[DATA BLOCK]
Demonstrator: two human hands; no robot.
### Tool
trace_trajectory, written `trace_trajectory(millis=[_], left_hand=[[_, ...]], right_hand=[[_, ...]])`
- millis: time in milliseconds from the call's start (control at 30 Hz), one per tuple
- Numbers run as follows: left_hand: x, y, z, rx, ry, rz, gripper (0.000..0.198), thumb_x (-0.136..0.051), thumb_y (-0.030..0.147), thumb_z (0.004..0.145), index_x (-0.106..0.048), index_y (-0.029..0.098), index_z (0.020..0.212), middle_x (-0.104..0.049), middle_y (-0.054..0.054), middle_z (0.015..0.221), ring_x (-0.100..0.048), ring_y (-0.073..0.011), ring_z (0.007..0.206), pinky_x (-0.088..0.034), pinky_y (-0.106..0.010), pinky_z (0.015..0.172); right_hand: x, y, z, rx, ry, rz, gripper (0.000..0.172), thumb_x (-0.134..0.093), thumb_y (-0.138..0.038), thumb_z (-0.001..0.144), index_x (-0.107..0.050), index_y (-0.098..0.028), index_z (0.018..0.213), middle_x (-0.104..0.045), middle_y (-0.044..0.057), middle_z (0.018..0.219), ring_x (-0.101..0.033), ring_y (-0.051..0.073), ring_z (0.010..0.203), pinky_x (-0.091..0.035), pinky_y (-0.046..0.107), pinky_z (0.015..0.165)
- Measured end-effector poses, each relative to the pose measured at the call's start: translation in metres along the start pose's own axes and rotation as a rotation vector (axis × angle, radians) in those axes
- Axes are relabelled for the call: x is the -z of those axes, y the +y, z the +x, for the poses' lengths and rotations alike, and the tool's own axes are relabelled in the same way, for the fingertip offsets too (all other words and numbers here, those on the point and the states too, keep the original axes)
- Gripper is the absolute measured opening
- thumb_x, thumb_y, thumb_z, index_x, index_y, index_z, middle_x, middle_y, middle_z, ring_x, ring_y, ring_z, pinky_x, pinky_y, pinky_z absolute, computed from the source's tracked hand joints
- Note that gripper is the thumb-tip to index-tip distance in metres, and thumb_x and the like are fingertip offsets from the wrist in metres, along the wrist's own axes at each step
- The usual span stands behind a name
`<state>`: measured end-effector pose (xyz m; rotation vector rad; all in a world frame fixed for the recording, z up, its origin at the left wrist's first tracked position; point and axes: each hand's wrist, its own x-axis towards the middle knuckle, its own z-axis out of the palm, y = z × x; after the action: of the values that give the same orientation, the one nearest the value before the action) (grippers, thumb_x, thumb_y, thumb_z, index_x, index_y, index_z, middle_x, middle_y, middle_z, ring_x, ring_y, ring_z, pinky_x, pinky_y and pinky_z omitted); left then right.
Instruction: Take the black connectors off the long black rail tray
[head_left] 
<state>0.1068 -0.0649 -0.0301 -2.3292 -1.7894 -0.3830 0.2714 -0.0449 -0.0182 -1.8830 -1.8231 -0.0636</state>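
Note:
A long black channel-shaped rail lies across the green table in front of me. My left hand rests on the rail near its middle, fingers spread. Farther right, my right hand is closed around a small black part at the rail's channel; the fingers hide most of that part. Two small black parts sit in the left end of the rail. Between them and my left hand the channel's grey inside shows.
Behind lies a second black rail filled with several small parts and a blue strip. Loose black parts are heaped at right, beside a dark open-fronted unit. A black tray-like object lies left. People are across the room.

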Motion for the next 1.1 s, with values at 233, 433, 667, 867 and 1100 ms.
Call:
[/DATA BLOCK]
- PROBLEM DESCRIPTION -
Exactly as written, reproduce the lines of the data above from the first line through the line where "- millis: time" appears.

- WRITTEN RESPONSE -
Demonstrator: two human hands; no robot.
### Tool
trace_trajectory, written `trace_trajectory(millis=[_], left_hand=[[_, ...]], right_hand=[[_, ...]])`
- millis: time in milliseconds from the call's start (control at 30 Hz), one per tuple

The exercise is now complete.